(Dataset section begins)
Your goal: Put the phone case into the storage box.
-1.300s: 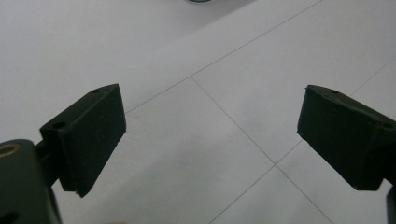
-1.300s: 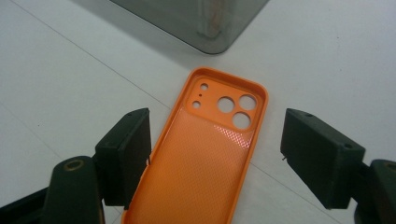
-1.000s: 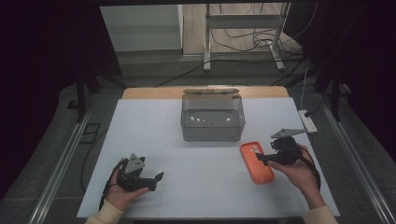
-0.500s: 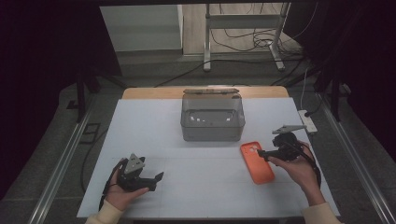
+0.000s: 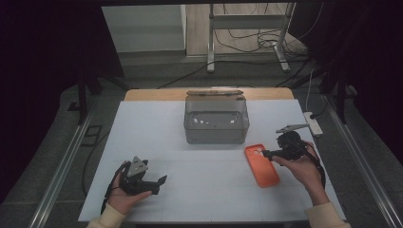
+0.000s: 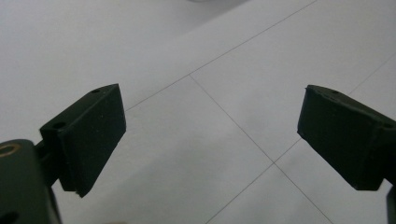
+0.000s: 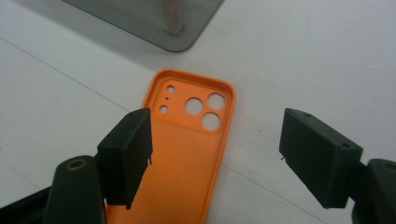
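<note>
An orange phone case [image 5: 262,165] lies inside-up on the white table [image 5: 142,133], right of the middle. In the right gripper view the orange phone case [image 7: 187,154] shows its camera holes at the far end. My right gripper [image 5: 266,153] hovers at the case's right edge, open. In its own view the right gripper [image 7: 219,144] has one jaw over the case and the other over bare table, pressing on nothing. Near the front left my left gripper [image 5: 159,183] rests in a hand. The left gripper [image 6: 210,126] is open over the bare table.
A smoky transparent box [image 5: 216,121] with small white bits inside stands at the middle back, just beyond the case. A power strip [image 5: 313,124] lies at the table's right edge. Dark floor and metal rails [image 5: 62,166] surround the table.
My right gripper has drifted slightly toward the far end of the case, jaws still wide. The left gripper and the case have not moved.
</note>
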### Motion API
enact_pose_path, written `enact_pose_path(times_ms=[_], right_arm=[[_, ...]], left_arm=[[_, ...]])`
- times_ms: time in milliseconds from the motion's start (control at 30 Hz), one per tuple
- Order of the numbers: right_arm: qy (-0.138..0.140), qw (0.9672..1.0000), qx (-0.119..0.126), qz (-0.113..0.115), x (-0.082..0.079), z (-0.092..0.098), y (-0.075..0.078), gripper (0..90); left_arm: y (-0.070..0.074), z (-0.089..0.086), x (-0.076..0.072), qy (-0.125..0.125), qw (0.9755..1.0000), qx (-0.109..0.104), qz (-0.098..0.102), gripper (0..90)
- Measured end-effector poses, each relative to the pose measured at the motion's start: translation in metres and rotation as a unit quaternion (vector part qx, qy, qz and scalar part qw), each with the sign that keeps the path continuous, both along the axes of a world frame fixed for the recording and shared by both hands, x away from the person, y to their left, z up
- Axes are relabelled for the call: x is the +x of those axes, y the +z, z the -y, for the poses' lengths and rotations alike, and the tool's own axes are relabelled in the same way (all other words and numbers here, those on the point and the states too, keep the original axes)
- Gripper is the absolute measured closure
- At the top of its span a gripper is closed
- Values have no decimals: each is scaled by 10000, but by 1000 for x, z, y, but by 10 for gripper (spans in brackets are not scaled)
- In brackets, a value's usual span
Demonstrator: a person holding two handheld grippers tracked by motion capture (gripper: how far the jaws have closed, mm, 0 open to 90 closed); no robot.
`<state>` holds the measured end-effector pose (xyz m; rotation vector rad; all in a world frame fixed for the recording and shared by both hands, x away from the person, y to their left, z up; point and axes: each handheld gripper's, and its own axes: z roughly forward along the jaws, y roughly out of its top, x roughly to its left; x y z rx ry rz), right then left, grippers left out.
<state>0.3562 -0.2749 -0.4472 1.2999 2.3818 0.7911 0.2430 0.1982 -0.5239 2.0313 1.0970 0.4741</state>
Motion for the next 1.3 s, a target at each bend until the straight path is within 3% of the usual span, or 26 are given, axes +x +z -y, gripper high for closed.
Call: enact_pose_path(times_ms=[633, 1300], right_arm=[[-101, 9990, -361, -223, 11, -6, -13, 261], [-296, 9965, -546, -552, 16, -4, -29, 256]], left_arm=[[0, 1, 0, -4, 10000, 27, -7, 80], [0, 1, -1, 16, 10000, 14, -3, 82]])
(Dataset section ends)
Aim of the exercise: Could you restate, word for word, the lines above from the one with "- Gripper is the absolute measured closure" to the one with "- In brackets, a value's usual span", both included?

Problem solution:
- Gripper is the absolute measured closure
- At the top of its span a gripper is closed
- Values have no decimals: each is scaled by 10000, but by 1000 for x, z, y, but by 10 for gripper (spans in brackets are not scaled)
- In brackets, a value's usual span

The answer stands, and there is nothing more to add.